In defending its decision, the SC referred to the national fervor when the decision to establish a predominantly Filipino character was first established under the 1935 Constitution. Despite half-a- century difference, the operant 1987 Constitution simply reflects the same nationalism when the ownership ratio was rewritten.

Never mind that the concepts of nation states largely fashionable in the early part of the last century had given way to virtually borderless economic states or regional economies in the second half before being totally encompassed by globalization in this century. Laws are correctly conservative. Unfortunately, inherent anachronistic biases often prevail longer than they should.

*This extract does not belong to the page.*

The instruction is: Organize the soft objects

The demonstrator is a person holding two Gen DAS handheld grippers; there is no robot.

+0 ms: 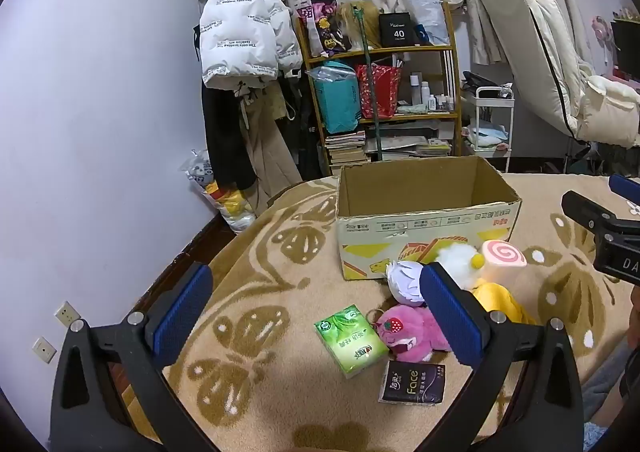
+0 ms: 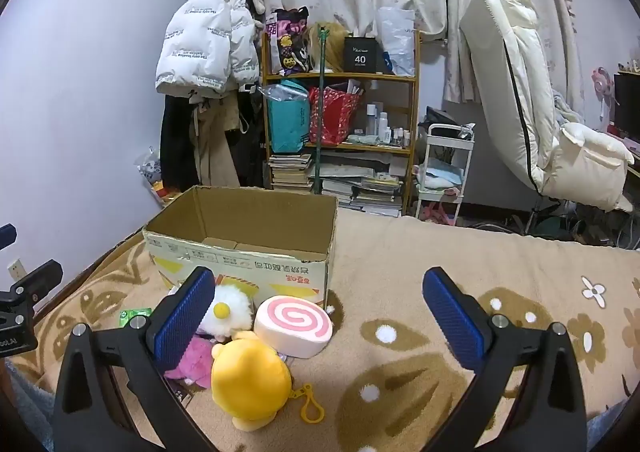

The same bias was held in the Manila Hotel privatization case where similar nationalist fervors and “national patrimony” was not only invoked but was redefined to include a hotel where previous parameters involved only natural resources.

Note the redefinition by interpretation. Under the first and second paragraphs of Section 2, Art. XII of the 1987 Constitution national patrimony  refers only to “lands of the public domain, waters, minerals, coal, petroleum and other mineral oils, all forces of potential energy, fisheries, forests or timber, wildlife, flora and fauna and all marine wealth in its territorial sea, and exclusive marine zone.”

Arrayed side by side, landmark decisions that alter the investment landscape send out ambivalent and conflicting signals to foreign investors. Unfortunately, investors require firmer foundations than constantly shifting sands.